The new MCCG adopts a differentiated and proportionality approach in the application of certain best practices taking into account the differing sizes and complexity of listed companies. The new MCCG now identifies certain practices and reporting expectations to only apply to companies on the FTSE Bursa Top 100 Index and those with market capitalisation of RM2 billion or more ("Large Companies"). Other listed companies may consider adopting the practices identified for Large Companies if they aspire to achieve greater excellence in corporate governance.
 
A key feature of the new MCCG is the introduction of the Comprehend, Apply and Report (CARE) approach, and the shift from "comply or explain" to "apply or explain an alternative". This is meant to encourage listed companies to put more thought and consideration when adopting and reporting on their corporate governance practices.
 
Another new dimension in the code is the introduction of "Step Up" practices to encourage companies to go further in achieving corporate excellence. This includes the practice which requires an Audit Committee to comprise only of independent directors and the establishment of a Risk Management Committee.
 
The first batch of companies that will be required to report their application of the MCCG will be companies with financial year ending 31 December 2017. Where a company's financial year ends on 31 December 2017, disclosure will be required for activities from 1 January 2017 to 31 December 2017 and should be made in the annual report published in 2018. Where a company's financial year begins on 1 July 2017, disclosure will be required in relation to activities from 1 July 2017 to 30 June 2017 and should be disclosed in the annual report published in 2018. Companies will be required to provide meaningful explanation in its annual report on how it has applied each practice in the MCCG. 
 
Date: 27 April 2017
Source: Securities Commission Malaysia
Issuing Authority: Securities Commission Malaysia

For further information regarding corporate and commercial law matters, please contact

Datin Grace C G Yeoh
gcgyeoh@shearndelamore.com

Dato' Johari Razak
jorazak@shearndelamore.com

DISPUTE RESOLUTION

Instantcolor System Sdn Bhd v Inkmaker Asia Pacific Sdn Bhd [2017] 4 CLJ 1

In this case, the Federal Court held that the joinder of a party as a co-defendant in pending proceedings takes effect in law on the date of the joinder, that is, on the date of the court order allowing the joinder, not retrospectively to the date of the commencement of the action against the first defendant.

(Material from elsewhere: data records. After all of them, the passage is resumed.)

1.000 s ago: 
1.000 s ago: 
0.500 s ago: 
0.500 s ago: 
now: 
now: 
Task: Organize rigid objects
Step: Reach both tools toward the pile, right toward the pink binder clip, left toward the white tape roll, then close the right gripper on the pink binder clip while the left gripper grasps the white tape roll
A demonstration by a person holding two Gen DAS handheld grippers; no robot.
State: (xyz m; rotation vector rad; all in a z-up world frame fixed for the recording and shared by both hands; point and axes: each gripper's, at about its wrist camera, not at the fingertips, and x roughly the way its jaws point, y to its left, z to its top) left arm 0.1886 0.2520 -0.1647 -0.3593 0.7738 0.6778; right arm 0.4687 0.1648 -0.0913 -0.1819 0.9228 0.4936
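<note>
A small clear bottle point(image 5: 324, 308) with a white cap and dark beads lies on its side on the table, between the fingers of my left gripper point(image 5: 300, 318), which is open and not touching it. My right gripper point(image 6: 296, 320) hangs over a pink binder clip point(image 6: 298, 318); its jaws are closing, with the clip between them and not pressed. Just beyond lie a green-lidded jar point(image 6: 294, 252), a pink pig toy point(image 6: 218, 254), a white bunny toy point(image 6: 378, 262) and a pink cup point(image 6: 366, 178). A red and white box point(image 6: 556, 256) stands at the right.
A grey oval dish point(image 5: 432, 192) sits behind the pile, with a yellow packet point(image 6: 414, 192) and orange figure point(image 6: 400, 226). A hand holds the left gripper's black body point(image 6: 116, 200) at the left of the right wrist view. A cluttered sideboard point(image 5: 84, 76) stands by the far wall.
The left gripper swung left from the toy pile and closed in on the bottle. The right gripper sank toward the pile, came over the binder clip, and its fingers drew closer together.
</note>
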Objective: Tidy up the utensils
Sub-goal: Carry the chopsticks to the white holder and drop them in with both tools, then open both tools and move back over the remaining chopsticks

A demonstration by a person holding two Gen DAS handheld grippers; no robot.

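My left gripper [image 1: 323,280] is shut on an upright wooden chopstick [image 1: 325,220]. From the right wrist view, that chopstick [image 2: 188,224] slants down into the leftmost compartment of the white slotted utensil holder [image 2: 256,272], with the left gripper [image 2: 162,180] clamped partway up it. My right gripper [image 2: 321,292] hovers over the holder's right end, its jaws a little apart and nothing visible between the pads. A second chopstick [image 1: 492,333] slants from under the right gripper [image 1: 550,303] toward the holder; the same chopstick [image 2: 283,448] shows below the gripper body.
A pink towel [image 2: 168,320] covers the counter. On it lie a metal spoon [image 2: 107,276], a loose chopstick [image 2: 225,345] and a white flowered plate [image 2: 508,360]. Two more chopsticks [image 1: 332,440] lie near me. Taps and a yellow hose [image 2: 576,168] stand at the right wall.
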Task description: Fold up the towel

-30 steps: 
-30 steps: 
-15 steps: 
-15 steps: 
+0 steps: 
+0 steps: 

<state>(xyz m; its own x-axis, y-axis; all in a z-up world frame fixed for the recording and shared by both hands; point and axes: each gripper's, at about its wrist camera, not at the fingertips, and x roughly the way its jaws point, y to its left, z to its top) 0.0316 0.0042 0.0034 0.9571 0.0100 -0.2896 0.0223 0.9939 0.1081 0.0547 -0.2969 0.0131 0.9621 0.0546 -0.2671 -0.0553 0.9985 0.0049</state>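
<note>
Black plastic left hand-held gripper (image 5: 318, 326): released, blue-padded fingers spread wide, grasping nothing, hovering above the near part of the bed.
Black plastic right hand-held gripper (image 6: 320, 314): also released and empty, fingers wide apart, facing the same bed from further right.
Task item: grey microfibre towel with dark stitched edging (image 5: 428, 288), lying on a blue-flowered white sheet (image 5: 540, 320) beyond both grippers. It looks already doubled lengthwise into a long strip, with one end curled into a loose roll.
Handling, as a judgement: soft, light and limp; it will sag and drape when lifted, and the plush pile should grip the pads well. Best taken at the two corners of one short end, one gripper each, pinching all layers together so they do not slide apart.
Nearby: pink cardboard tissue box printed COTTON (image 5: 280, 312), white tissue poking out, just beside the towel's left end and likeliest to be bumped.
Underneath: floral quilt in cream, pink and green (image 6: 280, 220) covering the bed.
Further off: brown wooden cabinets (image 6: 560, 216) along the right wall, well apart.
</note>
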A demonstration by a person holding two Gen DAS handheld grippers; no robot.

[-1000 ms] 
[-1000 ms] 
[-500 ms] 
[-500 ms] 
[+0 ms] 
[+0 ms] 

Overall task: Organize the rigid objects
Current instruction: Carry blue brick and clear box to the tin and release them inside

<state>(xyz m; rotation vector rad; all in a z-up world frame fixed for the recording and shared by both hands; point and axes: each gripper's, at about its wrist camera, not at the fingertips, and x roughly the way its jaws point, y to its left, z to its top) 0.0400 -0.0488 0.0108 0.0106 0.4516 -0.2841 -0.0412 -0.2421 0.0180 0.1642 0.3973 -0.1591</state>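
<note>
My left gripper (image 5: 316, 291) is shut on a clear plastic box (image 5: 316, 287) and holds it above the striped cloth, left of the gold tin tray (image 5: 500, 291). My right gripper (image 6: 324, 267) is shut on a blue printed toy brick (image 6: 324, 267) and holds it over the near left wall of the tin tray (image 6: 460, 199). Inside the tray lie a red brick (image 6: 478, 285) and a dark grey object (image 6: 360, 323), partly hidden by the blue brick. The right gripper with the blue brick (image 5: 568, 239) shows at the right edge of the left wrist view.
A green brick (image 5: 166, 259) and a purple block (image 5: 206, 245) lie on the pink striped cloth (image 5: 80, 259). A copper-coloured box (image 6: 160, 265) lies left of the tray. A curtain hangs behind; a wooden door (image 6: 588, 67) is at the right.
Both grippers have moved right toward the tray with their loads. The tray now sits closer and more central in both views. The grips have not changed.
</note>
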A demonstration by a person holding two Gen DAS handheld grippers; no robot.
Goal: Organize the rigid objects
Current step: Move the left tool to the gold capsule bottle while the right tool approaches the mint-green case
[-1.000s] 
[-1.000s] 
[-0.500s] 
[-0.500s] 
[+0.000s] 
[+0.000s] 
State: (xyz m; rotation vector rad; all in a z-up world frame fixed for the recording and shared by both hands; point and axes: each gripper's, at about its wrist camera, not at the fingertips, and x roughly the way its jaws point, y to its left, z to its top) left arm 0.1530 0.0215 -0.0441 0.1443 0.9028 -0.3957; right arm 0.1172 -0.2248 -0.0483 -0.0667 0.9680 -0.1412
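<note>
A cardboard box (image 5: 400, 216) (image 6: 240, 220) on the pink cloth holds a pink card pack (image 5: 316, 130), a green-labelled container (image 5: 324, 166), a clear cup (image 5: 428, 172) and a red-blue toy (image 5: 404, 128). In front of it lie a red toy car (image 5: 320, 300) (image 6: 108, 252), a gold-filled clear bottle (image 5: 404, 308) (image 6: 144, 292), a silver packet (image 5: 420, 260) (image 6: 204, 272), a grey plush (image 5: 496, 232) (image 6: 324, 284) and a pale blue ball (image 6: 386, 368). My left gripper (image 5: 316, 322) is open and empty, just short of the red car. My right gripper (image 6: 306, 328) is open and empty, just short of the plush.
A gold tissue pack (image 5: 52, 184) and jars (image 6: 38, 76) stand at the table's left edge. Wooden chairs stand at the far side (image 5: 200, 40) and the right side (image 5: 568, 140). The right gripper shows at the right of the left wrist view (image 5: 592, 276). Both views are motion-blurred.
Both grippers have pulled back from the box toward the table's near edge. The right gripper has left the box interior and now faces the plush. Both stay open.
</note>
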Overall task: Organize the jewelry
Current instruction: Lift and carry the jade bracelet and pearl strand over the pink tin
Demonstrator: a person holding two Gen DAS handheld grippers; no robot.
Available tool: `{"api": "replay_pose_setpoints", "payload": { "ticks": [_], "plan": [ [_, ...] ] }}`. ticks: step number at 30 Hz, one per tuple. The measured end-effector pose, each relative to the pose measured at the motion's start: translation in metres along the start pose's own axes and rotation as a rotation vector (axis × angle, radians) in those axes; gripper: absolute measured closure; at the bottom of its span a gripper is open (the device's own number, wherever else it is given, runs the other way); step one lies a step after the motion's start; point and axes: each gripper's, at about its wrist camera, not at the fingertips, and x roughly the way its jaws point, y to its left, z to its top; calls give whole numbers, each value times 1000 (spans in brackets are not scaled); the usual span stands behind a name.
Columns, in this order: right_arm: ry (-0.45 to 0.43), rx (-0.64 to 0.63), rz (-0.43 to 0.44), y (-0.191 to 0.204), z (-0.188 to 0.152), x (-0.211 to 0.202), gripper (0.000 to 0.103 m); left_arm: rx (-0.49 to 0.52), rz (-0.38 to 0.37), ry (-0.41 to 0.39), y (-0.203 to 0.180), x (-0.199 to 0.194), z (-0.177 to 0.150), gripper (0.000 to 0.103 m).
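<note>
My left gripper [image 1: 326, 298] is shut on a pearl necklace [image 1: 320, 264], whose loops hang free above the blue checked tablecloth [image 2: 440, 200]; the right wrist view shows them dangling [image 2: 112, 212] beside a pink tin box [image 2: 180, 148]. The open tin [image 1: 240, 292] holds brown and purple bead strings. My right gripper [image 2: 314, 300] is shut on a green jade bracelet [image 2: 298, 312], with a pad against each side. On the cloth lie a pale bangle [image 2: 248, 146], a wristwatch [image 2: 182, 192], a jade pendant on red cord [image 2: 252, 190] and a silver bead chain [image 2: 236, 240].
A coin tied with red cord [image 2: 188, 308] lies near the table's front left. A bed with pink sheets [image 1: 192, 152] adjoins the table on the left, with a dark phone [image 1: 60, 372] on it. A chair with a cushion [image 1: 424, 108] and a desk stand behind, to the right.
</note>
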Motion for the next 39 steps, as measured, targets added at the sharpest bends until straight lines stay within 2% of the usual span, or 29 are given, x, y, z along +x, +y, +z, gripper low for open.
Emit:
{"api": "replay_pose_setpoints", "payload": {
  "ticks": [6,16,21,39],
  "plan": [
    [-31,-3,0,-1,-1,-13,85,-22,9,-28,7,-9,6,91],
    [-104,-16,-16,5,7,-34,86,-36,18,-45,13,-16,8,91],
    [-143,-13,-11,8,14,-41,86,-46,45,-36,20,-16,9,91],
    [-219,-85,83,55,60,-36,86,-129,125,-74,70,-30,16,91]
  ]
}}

The significance of this is that the co-defendant would then be permitted to take a limitation defence if, at the time of his joinder, the cause of action against him/her is time barred. This happened in the above referenced case where the plaintiff filed a suit against the first defendant on 21 December 2001 for breach of contracts of employment and breach of fiduciary duty. The second defendant was added in the proceedings on 25 June 2009. The writ and the statement of claim was then amended to plead a cause of action against the second defendant which was linked closely or interrelated to the cause of action against the first defendant. The action against the second defendant was held to be time barred as at 25 June 2009.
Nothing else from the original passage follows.